About the SA Blog Network

Information Culture

Information Culture

Thoughts and analysis related to science information, data, publication and culture.
Information Culture HomeAboutContact

What’s wrong with citation analysis?

The views expressed are those of the author and are not necessarily those of Scientific American.

Email   PrintPrint

What’s wrong with citation analysis?

Other than your papers not being cited enough, what’s wrong with measuring scientific influence based on citation count? Citation analysis-based decisions concerning grants, promotions, etc. have become popular because, among other things, they’re considered “unbiased.” After all, such analysis gives numbers even non-professionals can understand, helping them make the best and most accurate decisions.

The written above is polite fiction. Why? First of all, citation analysis can only work with written, actual citations, but being influenced by something doesn’t mean you’re automatically going to refer to it. One of the basic assumptions behind citation analysis is that all, or at least most, of influences are cited in articles. It doesn’t work that way. MacRoberts and MacRoberts (2010) define influence as “When it is evident in the text that an author makes use of another’s work either directly or through secondary sources he or she has been influenced by that work.” According to a series of studies they conducted, only about 30% of influences are cited.

Secondary sources – Goodbye, citations. Once your article has been covered in a review or two, your findings will often be credited to the review article rather than your own. I’m citing only two MacRoberts & MacRoberts’ articles, one of them a review, because A. those are the ones I’ve read and B. I’m too lazy to read and cite all the research they refer to. That’s okay for informal scientific literature. However, if this was a peer-reviewed article, all the authors and articles not individually cited would have lost a citation. There’s a reason review articles are cited so often.

No informal citations.
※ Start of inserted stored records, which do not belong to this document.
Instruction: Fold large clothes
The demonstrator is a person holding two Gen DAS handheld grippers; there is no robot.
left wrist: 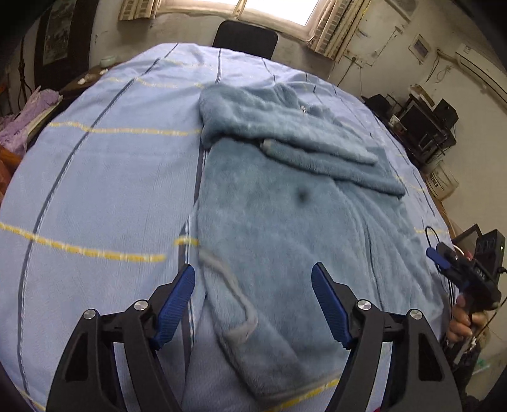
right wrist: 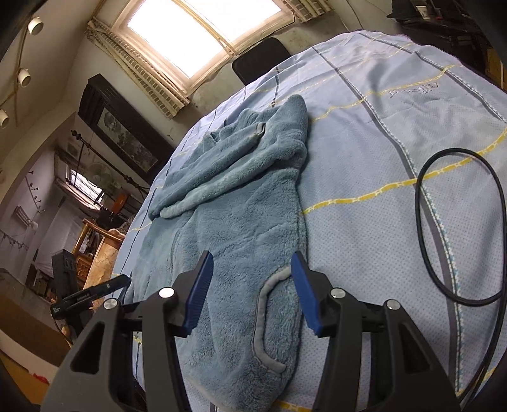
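Beneath both gaping claws, left claw [left wrist: 253,304] and right claw [right wrist: 252,291], lies the fleece robe [left wrist: 285,215].

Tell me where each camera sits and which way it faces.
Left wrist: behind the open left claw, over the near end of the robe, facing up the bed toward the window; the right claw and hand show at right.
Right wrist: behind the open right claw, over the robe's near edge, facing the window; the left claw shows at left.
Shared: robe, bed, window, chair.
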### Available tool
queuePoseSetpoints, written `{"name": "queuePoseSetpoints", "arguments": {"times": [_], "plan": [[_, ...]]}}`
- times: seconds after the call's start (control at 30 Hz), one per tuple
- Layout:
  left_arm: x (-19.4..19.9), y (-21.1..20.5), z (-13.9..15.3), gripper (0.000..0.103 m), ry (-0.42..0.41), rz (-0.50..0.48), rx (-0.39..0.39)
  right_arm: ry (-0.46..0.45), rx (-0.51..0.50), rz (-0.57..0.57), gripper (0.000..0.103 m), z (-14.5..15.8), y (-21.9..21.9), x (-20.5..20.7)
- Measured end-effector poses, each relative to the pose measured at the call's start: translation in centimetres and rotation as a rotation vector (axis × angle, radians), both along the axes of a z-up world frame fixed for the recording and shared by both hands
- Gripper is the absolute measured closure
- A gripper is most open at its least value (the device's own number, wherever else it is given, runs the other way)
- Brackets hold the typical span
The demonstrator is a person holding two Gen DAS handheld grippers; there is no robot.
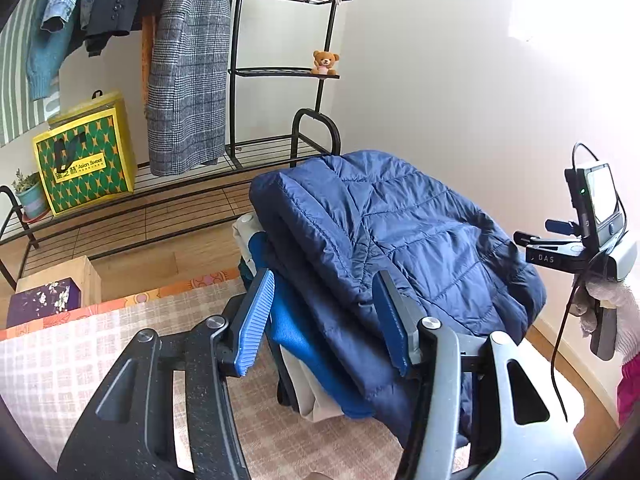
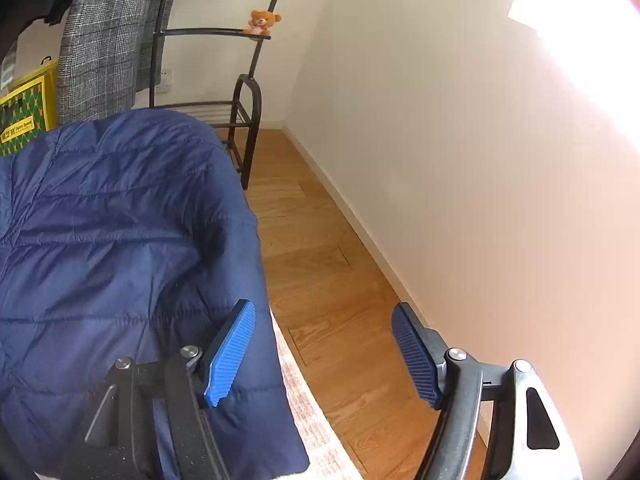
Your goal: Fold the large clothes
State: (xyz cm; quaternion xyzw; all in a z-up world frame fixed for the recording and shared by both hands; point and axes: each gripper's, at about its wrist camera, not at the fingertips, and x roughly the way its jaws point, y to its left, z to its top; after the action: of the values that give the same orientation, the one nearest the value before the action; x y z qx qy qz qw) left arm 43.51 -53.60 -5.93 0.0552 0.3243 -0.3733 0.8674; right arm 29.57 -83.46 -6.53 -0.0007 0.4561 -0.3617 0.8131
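Note:
A folded navy quilted jacket point(image 1: 408, 232) lies on top of a pile of folded clothes point(image 1: 304, 344) on the checked table cover point(image 1: 60, 364). My left gripper point(image 1: 324, 320) is open, its blue pads either side of the pile's near edge, not closed on it. My right gripper point(image 2: 324, 352) is open and empty at the jacket's point(image 2: 120, 248) right edge; its left pad point(image 2: 230, 354) lies over the fabric, its right pad over the floor. The right gripper's body also shows in the left wrist view point(image 1: 592, 240), beyond the pile.
A black metal rack point(image 1: 280, 72) with hanging coats, a teddy bear point(image 1: 325, 62) and a yellow-green bag point(image 1: 86, 164) stands behind the table. A white wall point(image 2: 460, 160) runs along the right. Wooden floor point(image 2: 332, 264) lies beside the table edge. A box point(image 1: 40, 300) sits at the left.

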Motion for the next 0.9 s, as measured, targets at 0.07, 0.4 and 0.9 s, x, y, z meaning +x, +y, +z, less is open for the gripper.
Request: {"name": "queuePoseSetpoints", "arguments": {"times": [0.07,0.4,0.9], "plan": [[-1.3,1.5,1.4,0.050,-0.011,-0.002,-0.013,0.056,0.022,-0.037,0.031,-1.0,-0.1,-1.2],[-9.3,8.9,8.8,0.038,-0.126,-0.012,-0.050,-0.104,0.088,-0.038,0.038,3.6,3.8,-9.0],[-23.1,20.1,16.4,0.028,-0.257,-0.032,-0.105,-0.388,0.048,0.194,0.030,17.4,21.9,-18.7]]}}
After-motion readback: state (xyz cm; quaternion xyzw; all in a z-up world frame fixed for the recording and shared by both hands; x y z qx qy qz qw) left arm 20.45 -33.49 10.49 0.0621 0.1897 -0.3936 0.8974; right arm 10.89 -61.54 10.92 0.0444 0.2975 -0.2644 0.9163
Those important conversations you had with your dissertation advisor or in a conference over lunch are forever gone, even though you might have gotten some of your best ideas from them. The paper you’ve been impressed with but couldn’t find a place to cite suffers the same fate. To quote MacRoberts and MacRoberts (1996) again:

“If one wants to know what  influence has  gone into  a particular bit of research,  there is  only  one  way  to  proceed:  head  for  the  lab  bench,  stick  close  to  the  scientist  as  he works  and  interacts  with  colleagues,  examine  his  lab  notebooks,  pay  close  attention  to what  he  reads,  and  consider  carefully his  cultural  milieu.”

They’re right, but their suggestion is hardly practical. That is why, in the last few years, bibliometricians have been trying to come up with metrics of academic social media cites. As the Altmetrics manifesto (2010) says “…that dog-eared (but uncited) article that used to live on a shelf now lives in Mendeley, CiteULike, or Zotero–where we can see and count it.” Unfortunately, Altmetrics indices are still far from accurate (not that citation indices are, but we’re stuck with them). If we’re to add new metrics to the mix, they better be good.

Limited databases. I mentioned it before in this blog, but it’s worth repeating: citation databases are painfully limited to a fraction of scientific publications, most of the covered ones being peer-reviewed journals. I have six Google Scholar citations for my blogs characterization article, but only two in Scopus. That’s one of the reasons your GS indices are usually higher than your Web of Science and Scopus ones. My dissertation advisor, Prof. Mike Thelwall, has an h-index of 47 in GS, 31 in Scopus, and 25 in WoS. All are correct, all are wrong. It depends on the coverage and the speed of update.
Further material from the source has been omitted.